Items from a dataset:
*** Block opens ***
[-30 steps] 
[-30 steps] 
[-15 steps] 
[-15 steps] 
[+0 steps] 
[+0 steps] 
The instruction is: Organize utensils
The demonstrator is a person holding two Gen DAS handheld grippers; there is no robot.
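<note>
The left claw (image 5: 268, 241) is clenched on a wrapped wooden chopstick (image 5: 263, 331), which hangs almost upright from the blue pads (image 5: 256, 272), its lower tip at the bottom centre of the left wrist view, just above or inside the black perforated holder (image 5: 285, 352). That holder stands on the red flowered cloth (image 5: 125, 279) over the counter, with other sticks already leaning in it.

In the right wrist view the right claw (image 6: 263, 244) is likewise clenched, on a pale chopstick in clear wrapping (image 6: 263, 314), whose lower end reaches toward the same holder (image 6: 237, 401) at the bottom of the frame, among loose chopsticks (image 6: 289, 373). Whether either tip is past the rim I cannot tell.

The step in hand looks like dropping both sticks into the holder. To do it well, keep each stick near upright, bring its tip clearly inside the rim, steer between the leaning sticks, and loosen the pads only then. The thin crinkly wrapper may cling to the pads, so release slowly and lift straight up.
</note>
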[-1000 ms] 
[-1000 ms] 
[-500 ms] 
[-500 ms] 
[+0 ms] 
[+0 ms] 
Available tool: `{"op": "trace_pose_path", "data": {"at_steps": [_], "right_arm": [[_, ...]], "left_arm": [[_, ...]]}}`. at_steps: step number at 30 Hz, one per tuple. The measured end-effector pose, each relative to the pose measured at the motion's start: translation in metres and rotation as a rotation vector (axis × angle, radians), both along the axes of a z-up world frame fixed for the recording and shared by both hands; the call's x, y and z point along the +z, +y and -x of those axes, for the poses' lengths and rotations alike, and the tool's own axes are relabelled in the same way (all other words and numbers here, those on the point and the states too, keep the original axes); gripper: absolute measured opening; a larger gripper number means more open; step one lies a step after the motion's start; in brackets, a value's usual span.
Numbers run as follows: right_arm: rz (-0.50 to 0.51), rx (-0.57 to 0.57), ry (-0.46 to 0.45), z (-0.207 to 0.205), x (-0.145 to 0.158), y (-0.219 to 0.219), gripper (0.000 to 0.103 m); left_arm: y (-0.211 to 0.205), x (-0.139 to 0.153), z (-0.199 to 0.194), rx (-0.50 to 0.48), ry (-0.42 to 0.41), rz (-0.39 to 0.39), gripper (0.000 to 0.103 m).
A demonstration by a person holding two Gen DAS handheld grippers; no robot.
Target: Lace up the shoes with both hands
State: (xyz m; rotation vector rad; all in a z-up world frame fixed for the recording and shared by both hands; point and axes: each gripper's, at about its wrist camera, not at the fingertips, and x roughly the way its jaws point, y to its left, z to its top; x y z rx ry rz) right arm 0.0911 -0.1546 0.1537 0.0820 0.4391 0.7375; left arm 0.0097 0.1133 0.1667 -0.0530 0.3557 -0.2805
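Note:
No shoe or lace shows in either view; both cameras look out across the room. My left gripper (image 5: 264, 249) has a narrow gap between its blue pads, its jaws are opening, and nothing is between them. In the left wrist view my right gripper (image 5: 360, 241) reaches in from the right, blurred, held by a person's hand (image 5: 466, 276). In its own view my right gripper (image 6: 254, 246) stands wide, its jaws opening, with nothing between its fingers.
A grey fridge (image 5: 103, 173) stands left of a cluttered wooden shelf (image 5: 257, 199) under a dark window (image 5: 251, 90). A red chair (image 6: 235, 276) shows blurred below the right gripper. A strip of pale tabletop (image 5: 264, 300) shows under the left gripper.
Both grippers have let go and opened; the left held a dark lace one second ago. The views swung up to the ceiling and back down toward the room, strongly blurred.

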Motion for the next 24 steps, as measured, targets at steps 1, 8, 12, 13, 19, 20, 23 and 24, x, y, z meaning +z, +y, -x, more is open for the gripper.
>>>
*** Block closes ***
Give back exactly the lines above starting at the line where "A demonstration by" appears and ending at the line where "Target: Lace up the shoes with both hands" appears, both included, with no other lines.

A demonstration by a person holding two Gen DAS handheld grippers; no robot.
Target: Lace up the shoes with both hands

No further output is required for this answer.